In this exercise, every entry below is to be reproduced word for word.

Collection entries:

##########

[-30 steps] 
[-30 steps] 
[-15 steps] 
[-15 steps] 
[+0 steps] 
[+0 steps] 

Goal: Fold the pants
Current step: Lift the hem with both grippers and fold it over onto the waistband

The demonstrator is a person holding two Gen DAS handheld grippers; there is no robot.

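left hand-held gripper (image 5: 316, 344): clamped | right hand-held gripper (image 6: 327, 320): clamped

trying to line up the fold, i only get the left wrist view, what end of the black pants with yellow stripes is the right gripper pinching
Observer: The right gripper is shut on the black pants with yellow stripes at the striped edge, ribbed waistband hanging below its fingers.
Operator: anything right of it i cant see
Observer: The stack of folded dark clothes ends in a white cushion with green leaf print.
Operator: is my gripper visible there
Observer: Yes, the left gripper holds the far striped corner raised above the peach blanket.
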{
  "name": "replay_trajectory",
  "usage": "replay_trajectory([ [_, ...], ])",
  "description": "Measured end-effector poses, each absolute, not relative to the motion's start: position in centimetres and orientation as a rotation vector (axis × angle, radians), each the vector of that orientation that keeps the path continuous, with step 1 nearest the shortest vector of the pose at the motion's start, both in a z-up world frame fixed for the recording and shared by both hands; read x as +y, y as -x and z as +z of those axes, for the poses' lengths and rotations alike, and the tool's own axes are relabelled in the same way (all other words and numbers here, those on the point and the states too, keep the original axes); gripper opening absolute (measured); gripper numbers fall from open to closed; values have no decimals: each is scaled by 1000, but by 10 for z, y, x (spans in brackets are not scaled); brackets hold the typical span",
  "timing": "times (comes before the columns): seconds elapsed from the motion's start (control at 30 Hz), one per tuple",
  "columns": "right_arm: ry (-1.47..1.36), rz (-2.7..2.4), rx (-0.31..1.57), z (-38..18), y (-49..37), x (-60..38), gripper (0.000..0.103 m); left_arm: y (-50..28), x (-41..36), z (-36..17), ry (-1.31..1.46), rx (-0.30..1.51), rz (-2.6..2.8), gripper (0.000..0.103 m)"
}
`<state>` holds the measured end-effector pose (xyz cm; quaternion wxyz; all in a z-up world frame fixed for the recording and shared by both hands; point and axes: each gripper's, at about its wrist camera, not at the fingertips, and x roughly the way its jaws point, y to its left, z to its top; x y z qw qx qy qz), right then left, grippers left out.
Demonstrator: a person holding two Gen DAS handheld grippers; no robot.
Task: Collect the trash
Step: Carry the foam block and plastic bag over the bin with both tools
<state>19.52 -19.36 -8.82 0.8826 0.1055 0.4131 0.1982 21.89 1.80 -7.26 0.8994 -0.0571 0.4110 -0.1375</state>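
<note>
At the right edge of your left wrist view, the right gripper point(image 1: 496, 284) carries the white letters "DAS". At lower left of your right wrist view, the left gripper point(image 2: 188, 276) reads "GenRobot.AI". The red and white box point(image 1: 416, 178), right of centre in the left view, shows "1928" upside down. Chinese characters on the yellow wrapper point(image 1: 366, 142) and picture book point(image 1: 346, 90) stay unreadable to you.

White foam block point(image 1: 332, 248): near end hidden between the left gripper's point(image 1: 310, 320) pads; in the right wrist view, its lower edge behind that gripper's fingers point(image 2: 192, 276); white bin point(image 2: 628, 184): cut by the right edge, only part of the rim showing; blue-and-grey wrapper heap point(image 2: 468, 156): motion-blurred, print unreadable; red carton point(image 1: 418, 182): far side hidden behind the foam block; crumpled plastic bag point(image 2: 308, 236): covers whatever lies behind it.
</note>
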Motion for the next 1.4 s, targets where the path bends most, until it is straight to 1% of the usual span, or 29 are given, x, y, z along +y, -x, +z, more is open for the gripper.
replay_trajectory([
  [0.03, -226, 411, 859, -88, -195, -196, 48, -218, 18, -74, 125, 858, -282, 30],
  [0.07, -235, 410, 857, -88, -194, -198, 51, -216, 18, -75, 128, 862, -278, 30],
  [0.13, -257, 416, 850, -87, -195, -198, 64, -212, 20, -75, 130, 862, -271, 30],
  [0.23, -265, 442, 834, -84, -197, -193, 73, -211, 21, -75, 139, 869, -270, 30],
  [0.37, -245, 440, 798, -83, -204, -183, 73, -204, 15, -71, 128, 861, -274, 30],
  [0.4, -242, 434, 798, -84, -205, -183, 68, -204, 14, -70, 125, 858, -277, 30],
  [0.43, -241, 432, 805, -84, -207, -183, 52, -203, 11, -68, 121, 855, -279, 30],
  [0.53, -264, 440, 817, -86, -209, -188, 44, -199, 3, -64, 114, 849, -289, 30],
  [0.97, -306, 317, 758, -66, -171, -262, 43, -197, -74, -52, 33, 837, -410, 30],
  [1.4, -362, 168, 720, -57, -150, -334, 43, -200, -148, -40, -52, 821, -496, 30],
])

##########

> _Answer to the problem_
[-30 steps] 
[-30 steps] 
[-15 steps] 
[-15 steps] 
[+0 steps] 
[+0 steps] 

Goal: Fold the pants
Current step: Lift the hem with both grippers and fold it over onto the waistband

The demonstrator is a person holding two Gen DAS handheld grippers; there is no robot.

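left hand-held gripper (image 5: 316, 344): clamped | right hand-held gripper (image 6: 327, 320): clamped

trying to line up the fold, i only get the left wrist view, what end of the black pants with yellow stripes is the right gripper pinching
Observer: The right gripper is shut on the black pants with yellow stripes at the striped edge, ribbed waistband hanging below its fingers.
Operator: anything right of it i cant see
Observer: The stack of folded dark clothes ends in a white cushion with green leaf print.
Operator: is my gripper visible there
Observer: Yes, the left gripper holds the far striped corner raised above the peach blanket.
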{
  "name": "replay_trajectory",
  "usage": "replay_trajectory([ [_, ...], ])",
  "description": "Measured end-effector poses, each absolute, not relative to the motion's start: position in centimetres and orientation as a rotation vector (axis × angle, radians), each the vector of that orientation that keeps the path continuous, with step 1 nearest the shortest vector of the pose at the motion's start, both in a z-up world frame fixed for the recording and shared by both hands; read x as +y, y as -x and z as +z of those axes, for the poses' lengths and rotations alike, and the tool's own axes are relabelled in the same way (all other words and numbers here, those on the point and the states too, keep the original axes); gripper opening absolute (measured); gripper numbers fall from open to closed; values have no decimals: each is scaled by 1000, but by 10 for z, y, x (spans in brackets are not scaled); brackets hold the typical span",
  "timing": "times (comes before the columns): seconds elapsed from the motion's start (control at 30 Hz), one per tuple",
  "columns": "right_arm: ry (-1.47..1.36), rz (-2.7..2.4), rx (-0.31..1.57), z (-38..18), y (-49..37), x (-60..38), gripper (0.000..0.103 m); left_arm: y (-50..28), x (-41..36), z (-36..17), ry (-1.31..1.46), rx (-0.30..1.51), rz (-2.6..2.8), gripper (0.000..0.103 m)"
}
`<state>` holds the measured end-effector pose (xyz cm; quaternion wxyz; all in a z-up world frame fixed for the recording and shared by both hands; point and axes: each gripper's, at about its wrist camera, not at the fingertips, and x roughly the way its jaws point, y to its left, z to its top; x y z qw qx qy qz), right then left, grippers left out.
Demonstrator: a person holding two Gen DAS handheld grippers; no robot.
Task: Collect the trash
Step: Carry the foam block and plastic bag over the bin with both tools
<state>19.52 -19.36 -8.82 0.8826 0.1055 0.4131 0.1982 21.89 1.80 -7.26 0.8994 -0.0571 0.4110 -0.1375</state>
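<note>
At the right edge of your left wrist view, the right gripper point(image 1: 496, 284) carries the white letters "DAS". At lower left of your right wrist view, the left gripper point(image 2: 188, 276) reads "GenRobot.AI". The red and white box point(image 1: 416, 178), right of centre in the left view, shows "1928" upside down. Chinese characters on the yellow wrapper point(image 1: 366, 142) and picture book point(image 1: 346, 90) stay unreadable to you.

White foam block point(image 1: 332, 248): near end hidden between the left gripper's point(image 1: 310, 320) pads; in the right wrist view, its lower edge behind that gripper's fingers point(image 2: 192, 276); white bin point(image 2: 628, 184): cut by the right edge, only part of the rim showing; blue-and-grey wrapper heap point(image 2: 468, 156): motion-blurred, print unreadable; red carton point(image 1: 418, 182): far side hidden behind the foam block; crumpled plastic bag point(image 2: 308, 236): covers whatever lies behind it.
</note>
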Motion for the next 1.4 s, targets where the path bends most, until it is straight to 1% of the usual span, or 29 are given, x, y, z along +y, -x, +z, more is open for the gripper.
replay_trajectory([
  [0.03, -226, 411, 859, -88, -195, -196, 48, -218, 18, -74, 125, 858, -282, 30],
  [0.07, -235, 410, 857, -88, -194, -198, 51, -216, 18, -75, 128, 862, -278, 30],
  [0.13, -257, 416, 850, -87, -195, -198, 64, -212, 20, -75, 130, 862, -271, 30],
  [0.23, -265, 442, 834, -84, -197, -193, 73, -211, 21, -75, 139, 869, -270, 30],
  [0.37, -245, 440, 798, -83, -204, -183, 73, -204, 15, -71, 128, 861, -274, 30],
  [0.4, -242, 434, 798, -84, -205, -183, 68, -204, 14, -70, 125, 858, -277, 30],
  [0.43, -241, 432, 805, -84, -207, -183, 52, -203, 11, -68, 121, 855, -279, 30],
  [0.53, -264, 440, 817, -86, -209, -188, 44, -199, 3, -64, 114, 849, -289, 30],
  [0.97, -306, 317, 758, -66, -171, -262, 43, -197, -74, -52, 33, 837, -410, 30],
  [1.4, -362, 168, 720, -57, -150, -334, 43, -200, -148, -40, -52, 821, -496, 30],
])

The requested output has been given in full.